Bingo! My heart skipped a beat. It was like solving a puzzle, and suddenly the answer appears.

  I felt like I was on his trail.

  Porte de Clignancourt was way up in the north, where the Paris city limits ended and the suburbs began. It was the end station for the number 4 Métro line. It was also the location of the world’s biggest flea market, Marché aux Puces. Rue Jean-Henri Fabre was one of the streets in the market. Then I read the next line in the guidebook and my mood sank. The market was open only Saturday to Monday. Today was Wednesday.

  Out of the window I could look straight into the crowns of the trees. The leaves had started to fade, turning a pale yellow. At least it was easier working here than at the hotel. Patrick’s absence wasn’t screaming at me in the same way.

  I continued paging through the notebook, studying what he’d written. There were a lot of names, addresses, and phone numbers, but no explanation as to who the people might be. I marked the addresses, one after the other, on the map, and slowly a pattern emerged, an aerial view of Patrick’s movements around the city.

  When I looked up again, rain had begun to streak the windowpane, and people down on the street were opening their umbrellas. It was close to three in the afternoon, morning in New York. I massaged the back of my neck, which felt stiff and tight after spending the night in an aeroplane seat.

  I got out my cell and started with the number on the very last page of the notebook. Later, when the rain stopped, I would go to see the places marked on the map. Force my body into this upside-down day and night, not wanting to waste any time.

  The call went through. I glanced at the name: Josef K. Two ringtones. Three. A girl was wiping off the nearby table. A couple of tourists were talking loudly in Italian.

  Then I heard a click on the phone, but no voice answered. The line was simply open, and I could hear the sound of traffic, a siren far away.

  ‘Hello?’ I said quietly. ‘Is there someone there named Josef? Hello?’

  I was positive I could hear someone breathing.

  ‘I’m actually looking for Patrick Cornwall, and I wonder if you could help me. I’m in Paris, and I think he called this number and—’

  The traffic noise stopped. Whoever it was had ended the call.

  With a tight grip on my cell, I moved on to the next number on the list.

  After four attempts to speak to someone, I gave up. The most extensive answer I’d heard was ‘no English’ and ‘no, no, no’.

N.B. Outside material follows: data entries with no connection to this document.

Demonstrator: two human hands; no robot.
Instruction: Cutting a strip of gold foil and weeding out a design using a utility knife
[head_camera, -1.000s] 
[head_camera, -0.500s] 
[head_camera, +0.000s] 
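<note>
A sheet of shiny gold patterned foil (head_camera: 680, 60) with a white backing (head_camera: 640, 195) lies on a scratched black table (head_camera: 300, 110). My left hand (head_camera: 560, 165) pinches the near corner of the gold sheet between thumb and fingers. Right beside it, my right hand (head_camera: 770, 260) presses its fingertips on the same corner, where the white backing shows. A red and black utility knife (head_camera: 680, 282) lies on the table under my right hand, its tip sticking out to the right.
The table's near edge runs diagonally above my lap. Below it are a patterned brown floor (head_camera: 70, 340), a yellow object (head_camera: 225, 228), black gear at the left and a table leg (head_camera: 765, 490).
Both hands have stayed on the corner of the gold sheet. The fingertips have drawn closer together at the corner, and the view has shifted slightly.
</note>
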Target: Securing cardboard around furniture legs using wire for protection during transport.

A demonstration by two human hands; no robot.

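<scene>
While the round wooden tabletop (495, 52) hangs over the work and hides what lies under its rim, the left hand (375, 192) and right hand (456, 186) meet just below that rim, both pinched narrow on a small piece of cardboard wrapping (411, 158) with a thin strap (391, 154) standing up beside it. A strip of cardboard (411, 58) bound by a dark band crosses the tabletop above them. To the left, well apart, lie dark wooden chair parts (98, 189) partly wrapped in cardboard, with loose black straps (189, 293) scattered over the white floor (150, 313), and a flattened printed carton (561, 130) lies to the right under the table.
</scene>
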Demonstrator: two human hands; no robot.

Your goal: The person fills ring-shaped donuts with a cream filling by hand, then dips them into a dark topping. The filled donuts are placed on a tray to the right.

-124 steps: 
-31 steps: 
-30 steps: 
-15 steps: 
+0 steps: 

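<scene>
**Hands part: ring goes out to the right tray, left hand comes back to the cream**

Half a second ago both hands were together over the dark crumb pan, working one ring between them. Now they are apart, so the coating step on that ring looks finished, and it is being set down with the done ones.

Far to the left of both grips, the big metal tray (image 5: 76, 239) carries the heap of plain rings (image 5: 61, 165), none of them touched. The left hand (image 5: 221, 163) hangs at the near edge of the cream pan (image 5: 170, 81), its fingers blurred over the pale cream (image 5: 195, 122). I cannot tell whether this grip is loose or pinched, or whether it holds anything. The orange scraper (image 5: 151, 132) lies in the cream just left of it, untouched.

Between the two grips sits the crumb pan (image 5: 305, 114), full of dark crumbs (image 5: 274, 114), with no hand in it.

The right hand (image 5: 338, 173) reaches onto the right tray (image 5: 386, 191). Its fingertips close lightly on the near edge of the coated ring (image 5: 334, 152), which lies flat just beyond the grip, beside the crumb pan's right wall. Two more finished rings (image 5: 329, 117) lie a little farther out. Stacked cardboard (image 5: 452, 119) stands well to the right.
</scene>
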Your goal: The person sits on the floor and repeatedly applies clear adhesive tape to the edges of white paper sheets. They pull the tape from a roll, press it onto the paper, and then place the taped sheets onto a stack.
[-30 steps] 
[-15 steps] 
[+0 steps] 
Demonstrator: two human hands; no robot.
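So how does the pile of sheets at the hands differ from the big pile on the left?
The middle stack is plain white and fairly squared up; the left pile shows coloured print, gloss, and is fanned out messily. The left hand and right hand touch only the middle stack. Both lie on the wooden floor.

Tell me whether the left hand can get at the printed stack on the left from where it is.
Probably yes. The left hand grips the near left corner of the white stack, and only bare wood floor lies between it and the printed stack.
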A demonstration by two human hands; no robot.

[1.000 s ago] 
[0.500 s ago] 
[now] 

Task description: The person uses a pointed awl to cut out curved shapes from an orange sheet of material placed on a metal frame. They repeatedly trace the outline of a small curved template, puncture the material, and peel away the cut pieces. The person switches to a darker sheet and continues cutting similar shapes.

  I was seized with longing to call Benji instead. To hear how the opening night had gone. And whether Duncan had won the acclaim he’d wanted. But all of that seemed so distant, as if it had ceased to exist the moment I boarded the plane.

  Benji was the only one who knew that I’d gone to Paris. I’d told him at lunch, when we were sitting on the steps of the loading dock on 19th Street, eating burritos with jalapeños from the deli across the street.

  ‘You’re out of your mind. I can’t handle everything on my own,’ said Benji, missing his mouth. A big dollop of meat fell onto his lap, along with some melted cheese and a limp slice of tomato. ‘What if something happens? What do I do then?’ He tried to rub the spot off his baggy designer jeans.

  ‘Nothing’s going to happen,’ I said. ‘The stage set is all done, and they’re going to dance this same performance for three weeks. I’ll be back long before then.’ I stuffed my half-eaten burrito into the empty juice container and stood up.

  ‘If anyone asks,’ I said, ‘just say that something has come up in my family, and I’m terribly sorry, et cetera. That’s all anyone needs to know.’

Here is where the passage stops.